Stored dataset items:
__________

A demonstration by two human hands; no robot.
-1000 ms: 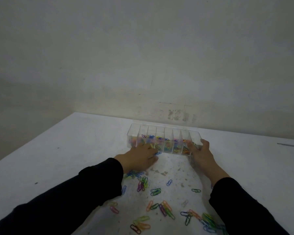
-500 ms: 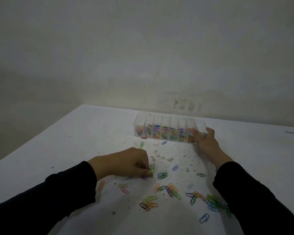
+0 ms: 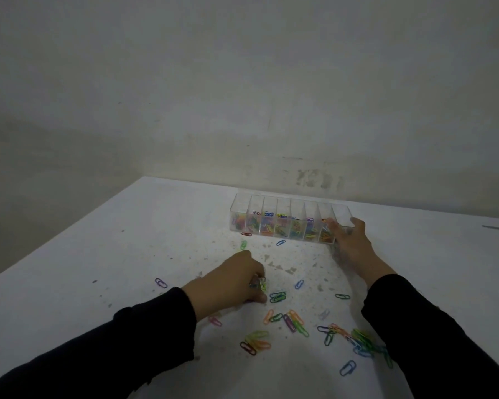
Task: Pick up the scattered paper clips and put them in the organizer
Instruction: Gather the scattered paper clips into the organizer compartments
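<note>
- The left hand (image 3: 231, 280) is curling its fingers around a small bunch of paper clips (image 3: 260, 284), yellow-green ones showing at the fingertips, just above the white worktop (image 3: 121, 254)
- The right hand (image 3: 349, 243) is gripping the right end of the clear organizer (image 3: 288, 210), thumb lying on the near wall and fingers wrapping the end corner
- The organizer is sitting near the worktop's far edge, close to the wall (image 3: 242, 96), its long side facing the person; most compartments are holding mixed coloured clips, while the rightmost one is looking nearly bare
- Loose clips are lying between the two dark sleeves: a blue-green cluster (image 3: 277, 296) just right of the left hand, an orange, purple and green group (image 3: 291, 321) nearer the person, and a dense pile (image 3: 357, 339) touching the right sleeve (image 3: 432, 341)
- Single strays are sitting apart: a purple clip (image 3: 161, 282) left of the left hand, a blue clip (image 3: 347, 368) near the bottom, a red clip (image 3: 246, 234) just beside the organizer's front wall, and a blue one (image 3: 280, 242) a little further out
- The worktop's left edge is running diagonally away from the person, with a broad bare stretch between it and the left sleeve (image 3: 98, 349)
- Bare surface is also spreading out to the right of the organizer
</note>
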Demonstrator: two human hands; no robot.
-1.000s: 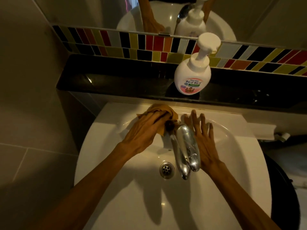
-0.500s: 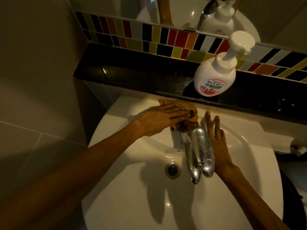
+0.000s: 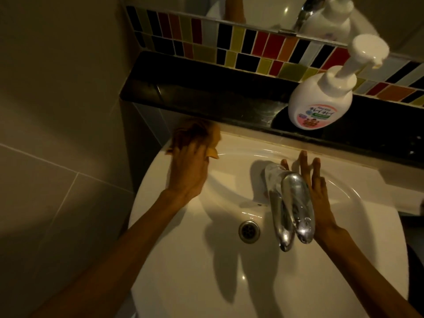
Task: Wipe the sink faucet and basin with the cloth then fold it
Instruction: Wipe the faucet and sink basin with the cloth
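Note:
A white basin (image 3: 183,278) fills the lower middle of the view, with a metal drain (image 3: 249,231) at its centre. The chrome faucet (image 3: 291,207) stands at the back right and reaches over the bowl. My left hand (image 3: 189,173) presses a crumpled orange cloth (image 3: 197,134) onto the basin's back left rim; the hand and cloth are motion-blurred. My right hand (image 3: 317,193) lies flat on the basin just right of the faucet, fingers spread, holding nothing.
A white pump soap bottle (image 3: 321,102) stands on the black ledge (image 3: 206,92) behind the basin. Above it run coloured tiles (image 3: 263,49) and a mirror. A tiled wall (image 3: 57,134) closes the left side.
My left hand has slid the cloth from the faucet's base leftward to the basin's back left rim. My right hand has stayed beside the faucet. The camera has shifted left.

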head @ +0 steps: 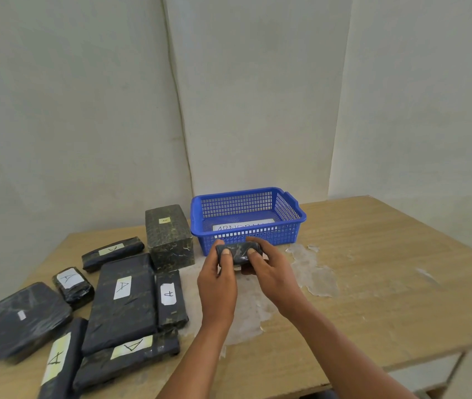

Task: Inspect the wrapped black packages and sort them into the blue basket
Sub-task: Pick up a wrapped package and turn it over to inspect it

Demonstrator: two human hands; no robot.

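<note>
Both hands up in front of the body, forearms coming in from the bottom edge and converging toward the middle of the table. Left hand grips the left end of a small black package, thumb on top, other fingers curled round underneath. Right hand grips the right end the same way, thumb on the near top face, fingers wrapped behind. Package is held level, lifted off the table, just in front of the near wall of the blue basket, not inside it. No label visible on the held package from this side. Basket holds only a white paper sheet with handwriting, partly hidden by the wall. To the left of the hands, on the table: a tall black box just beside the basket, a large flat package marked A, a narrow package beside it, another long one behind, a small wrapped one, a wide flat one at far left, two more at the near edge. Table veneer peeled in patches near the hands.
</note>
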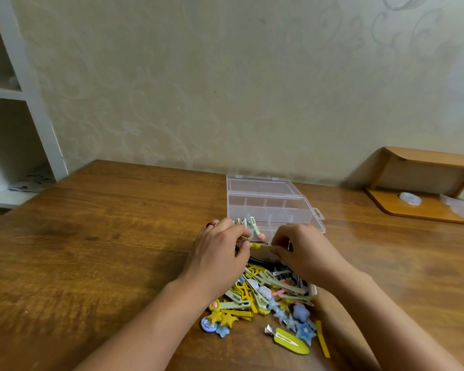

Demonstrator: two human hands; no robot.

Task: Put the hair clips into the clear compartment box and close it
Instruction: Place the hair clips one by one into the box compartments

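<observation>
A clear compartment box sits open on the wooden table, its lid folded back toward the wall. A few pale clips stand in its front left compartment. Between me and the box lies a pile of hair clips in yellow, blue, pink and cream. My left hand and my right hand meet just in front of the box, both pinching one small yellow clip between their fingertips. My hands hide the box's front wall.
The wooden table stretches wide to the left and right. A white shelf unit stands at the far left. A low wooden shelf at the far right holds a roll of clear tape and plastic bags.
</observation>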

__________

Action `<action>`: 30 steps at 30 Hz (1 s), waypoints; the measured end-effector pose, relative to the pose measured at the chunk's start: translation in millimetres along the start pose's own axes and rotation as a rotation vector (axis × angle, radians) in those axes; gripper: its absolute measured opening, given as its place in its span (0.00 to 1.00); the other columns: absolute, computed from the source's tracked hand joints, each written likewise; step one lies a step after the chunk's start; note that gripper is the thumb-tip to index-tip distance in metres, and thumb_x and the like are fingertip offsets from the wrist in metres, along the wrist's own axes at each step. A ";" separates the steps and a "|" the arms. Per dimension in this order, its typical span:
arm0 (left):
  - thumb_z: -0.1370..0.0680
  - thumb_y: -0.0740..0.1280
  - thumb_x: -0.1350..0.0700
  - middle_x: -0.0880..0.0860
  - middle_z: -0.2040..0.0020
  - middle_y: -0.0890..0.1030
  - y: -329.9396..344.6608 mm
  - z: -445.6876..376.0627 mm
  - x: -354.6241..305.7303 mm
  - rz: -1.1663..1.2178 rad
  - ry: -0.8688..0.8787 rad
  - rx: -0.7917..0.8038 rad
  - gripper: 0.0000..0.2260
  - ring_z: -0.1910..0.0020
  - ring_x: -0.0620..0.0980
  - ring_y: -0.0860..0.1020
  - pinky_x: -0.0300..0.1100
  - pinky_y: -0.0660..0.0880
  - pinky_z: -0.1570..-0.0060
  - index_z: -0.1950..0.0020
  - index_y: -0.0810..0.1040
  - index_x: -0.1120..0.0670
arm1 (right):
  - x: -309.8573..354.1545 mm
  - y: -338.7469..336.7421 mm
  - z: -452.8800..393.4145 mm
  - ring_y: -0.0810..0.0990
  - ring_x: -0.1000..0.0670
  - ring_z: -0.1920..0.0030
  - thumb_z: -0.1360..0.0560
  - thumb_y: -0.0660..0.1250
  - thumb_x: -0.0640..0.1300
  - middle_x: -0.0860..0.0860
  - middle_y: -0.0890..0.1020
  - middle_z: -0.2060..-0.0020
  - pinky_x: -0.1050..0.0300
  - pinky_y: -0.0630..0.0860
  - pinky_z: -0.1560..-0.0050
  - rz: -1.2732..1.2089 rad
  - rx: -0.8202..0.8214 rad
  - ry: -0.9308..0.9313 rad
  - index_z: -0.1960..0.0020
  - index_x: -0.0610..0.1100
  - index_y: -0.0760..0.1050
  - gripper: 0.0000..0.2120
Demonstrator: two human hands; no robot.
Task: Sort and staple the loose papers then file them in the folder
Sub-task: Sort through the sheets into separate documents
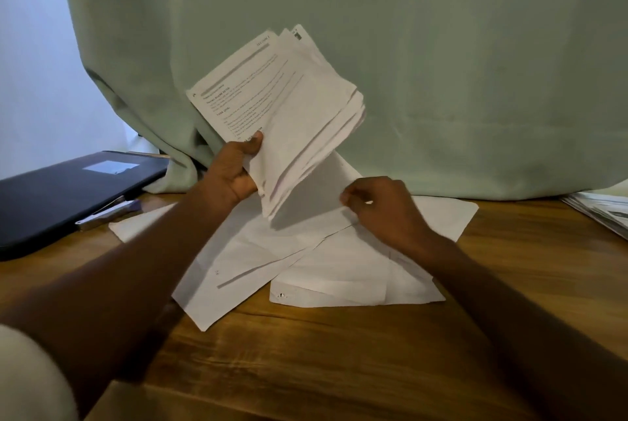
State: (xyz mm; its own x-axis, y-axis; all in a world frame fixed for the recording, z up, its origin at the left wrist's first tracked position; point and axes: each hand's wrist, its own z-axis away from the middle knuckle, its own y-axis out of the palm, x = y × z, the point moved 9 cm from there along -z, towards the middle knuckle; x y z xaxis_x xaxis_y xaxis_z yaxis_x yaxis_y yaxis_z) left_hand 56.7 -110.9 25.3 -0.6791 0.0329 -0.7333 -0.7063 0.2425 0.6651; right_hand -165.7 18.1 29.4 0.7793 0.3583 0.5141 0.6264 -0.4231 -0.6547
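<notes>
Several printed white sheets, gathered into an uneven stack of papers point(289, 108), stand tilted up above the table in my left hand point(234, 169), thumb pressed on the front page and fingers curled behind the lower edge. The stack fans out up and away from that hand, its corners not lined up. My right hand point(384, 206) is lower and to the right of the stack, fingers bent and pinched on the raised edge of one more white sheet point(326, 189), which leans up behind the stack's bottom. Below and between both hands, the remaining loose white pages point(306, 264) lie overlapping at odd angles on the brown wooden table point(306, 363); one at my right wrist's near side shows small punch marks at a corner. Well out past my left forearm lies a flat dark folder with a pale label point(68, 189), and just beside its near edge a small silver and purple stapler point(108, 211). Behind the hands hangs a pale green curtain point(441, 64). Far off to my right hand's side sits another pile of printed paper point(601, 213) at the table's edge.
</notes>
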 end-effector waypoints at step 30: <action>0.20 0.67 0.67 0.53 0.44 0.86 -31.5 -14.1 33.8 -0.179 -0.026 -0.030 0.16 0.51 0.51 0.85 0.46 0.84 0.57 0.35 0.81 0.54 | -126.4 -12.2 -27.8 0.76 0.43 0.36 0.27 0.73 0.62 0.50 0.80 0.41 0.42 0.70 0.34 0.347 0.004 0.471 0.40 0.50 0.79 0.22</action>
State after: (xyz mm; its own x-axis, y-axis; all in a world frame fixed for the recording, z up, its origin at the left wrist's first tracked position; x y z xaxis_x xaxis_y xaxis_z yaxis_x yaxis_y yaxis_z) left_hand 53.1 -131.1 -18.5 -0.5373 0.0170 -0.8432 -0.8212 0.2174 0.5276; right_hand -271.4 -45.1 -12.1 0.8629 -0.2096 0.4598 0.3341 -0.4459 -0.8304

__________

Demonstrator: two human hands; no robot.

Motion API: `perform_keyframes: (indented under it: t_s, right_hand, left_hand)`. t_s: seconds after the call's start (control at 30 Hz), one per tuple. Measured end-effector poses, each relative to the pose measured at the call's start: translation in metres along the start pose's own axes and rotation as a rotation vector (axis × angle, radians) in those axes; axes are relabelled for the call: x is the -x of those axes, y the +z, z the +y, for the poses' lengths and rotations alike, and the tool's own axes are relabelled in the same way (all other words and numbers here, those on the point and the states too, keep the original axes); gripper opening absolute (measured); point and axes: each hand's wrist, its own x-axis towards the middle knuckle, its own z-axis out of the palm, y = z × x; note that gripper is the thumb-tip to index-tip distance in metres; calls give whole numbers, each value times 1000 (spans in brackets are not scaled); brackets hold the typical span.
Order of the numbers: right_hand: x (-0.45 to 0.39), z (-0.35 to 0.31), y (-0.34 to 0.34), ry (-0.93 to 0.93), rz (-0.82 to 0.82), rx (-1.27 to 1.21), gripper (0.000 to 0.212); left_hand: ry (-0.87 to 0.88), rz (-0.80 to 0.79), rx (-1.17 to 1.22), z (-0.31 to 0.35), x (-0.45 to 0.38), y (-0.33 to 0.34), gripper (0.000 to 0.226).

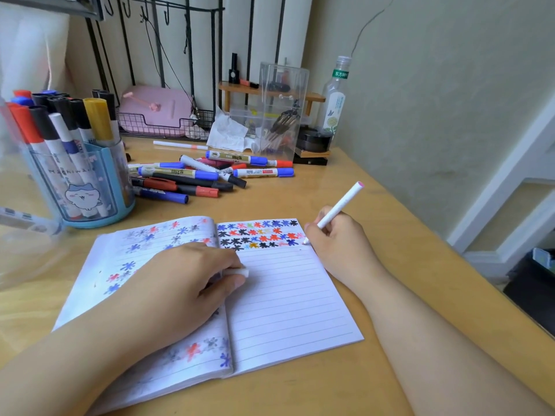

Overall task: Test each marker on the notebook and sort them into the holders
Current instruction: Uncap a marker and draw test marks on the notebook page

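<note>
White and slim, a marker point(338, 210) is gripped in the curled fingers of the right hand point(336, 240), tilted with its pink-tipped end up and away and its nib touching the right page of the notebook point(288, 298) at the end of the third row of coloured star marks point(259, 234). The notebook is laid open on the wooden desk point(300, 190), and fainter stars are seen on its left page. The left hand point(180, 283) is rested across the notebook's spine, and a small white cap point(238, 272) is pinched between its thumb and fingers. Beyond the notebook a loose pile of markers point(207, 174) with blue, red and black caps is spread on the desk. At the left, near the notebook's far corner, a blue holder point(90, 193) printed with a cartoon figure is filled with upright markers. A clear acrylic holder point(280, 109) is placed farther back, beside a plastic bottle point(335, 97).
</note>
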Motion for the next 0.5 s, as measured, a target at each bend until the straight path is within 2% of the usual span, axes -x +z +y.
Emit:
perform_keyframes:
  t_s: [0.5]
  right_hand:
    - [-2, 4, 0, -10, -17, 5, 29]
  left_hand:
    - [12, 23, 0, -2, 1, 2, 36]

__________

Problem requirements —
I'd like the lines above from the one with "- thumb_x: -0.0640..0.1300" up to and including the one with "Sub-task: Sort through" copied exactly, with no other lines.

Solution for this task —
  - thumb_x: -0.0640..0.1300
  - middle_x: -0.0860..0.0860
  - middle_y: -0.0890..0.1020
  - middle_z: -0.2060..-0.0020
  - pinky_x: -0.1050..0.0300
  - pinky_y: -0.0630..0.0860
  - pinky_z: -0.1560..-0.0050
  - rz: -1.2732..1.2089 rad
  - rx: -0.8202..0.8214 rad
  - ry: -0.9308..0.9313 rad
  - index_z: -0.1960..0.0020
  - index_x: -0.0610..0.1100
  - index_y: -0.0760..0.1050
  - gripper: 0.0000..0.2120
Demonstrator: two human hands; no robot.
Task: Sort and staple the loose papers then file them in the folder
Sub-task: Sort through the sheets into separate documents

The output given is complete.